Non fu il percorso esistenziale di Dino Campana, altro poeta manicomiale, che finito per l’ultimo quindicennio della sua vita recluso, nulla più scrisse – e non s’ha modo di conoscerne le ragioni cliniche se non ipotizzando più violenti e dirompenti terapie psichiatriche, più che la rinuncia -. E la cui resistenza al manicomio non finì a parole concilianti allo stato manicomiale, come per la poetessa milanese: “luogo della poesia” e di “eco del delirio”, in esecuzione di un patto scellerato con la reclusione coatta. Campana era poeta visionario eburneo, dirompente ed esclamativo, che a patti con la reclusione la lingua non avrebbe conceduto: “Pace non cerco, guerra non sopporto/Tranquillo e solo vo pel mondo in sogno/Pieno di canti soffocati. Agogno/La nebbia ed il silenzio in un gran porto” – un intercedere scandito, ritmico, formalmente fiero e dignitoso, generoso di formule retoriche e difficile da ammansire alle deflagranti poetiche dell’abbandono manicomiale -. Echi classicheggianti – a D’Annunzio, ad esempio, fra gli italiani – in coazione con fortissime intensità semantiche. Cadute le forme d’imperio della scrittura- figlie di una volontà che si riproduce, annichilita nei luoghi di cura mentale -, cedette la poesia. Eppure provò il sentimento della conciliazione: “Mi tuffo dal più alto precipizio della mente/(..)/Prendimi alienazione e portami con te in caverne primitive dove l’essere razionale è escluso… inebria l’abulia dell’animo di dissomiglianza di saggezza invecchiata.

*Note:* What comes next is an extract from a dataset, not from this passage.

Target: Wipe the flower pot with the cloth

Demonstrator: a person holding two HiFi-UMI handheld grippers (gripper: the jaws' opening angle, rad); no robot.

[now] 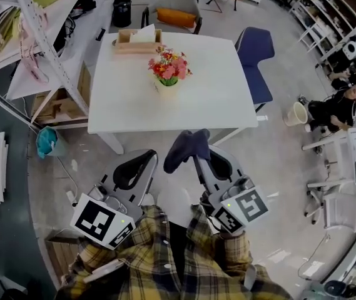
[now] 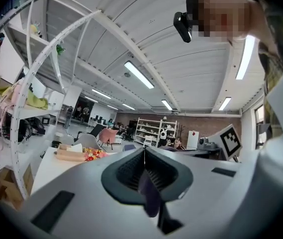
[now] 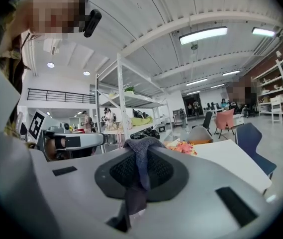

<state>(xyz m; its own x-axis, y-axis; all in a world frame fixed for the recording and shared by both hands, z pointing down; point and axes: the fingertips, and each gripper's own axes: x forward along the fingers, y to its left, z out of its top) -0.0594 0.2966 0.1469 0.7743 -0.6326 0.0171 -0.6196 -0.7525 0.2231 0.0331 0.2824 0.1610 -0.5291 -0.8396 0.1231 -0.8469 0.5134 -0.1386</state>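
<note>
Clamping dark blue cloth (image 1: 186,149), right gripper (image 3: 142,156) is holding jaws pressed on it, fabric bunching over fingertips and hanging down between pads. Beside it, left gripper (image 2: 144,156) is keeping jaws fully closed, pad against pad; thin dark sliver showing low in seam, cannot tell what. Both sets of fingertips are sitting short of near edge of white table (image 1: 221,105). Ahead of fingertips, well apart from cloth, flower pot (image 1: 167,88) is standing upright on table, carrying red and pink flowers (image 1: 169,66). Beyond pot, wooden tissue box (image 1: 139,41) is lying at far edge.
</note>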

Tienimi pazzia…tienimi!”. Non riuscì però l’afflato manicomiale – luogo di governo della sua pazzia, mozzata a carne viva da più sedute di elettroshock che con certezza gli furono applicate -. Dino Campana rimane il poeta della ricevuta maledizione familiare e, in tutta risposta, dell’irrisolto errare nei luoghi del mondo – “E le fermate di notte sotto le tettoie di ferro, nomi diversi, nord o sud , uno stesso lontanar di fiumi rossastri, uno stesso sgancìo netto di catene”, sembra Sibilla Aleramo dedicare a Dino Campana, ultimo suo tempestoso amore – . Non fu il poeta della reclusione, la reclusione sfinì il poeta.
Quel che al poeta sottrasse, la poetessa milanese trovò, anni dopo, consegnate alcune parole proprio al poeta toscano che l’insània rese muto. C’è un tratto in cui la poetessa evoca a sè Campana a splendere selvaggio: “riscuoti questa mente innamorata del suo dolore/seme della gioia”. Invece lui: fu taciuto dall’inferno dell’internamento e in egual modo privato dalla corrispondenza dell’amore/dolore/seme della produzione poetica, rivelatosi inadatto al sudiciume manicomiale, come il noto uccello di Baudelaire – “Il poeta è come lui/principe delle nubi/che sta con l’uragano e ride degli arcieri/esule in terra fra gli scherni/impediscono che cammini le sue ali di gigante””-.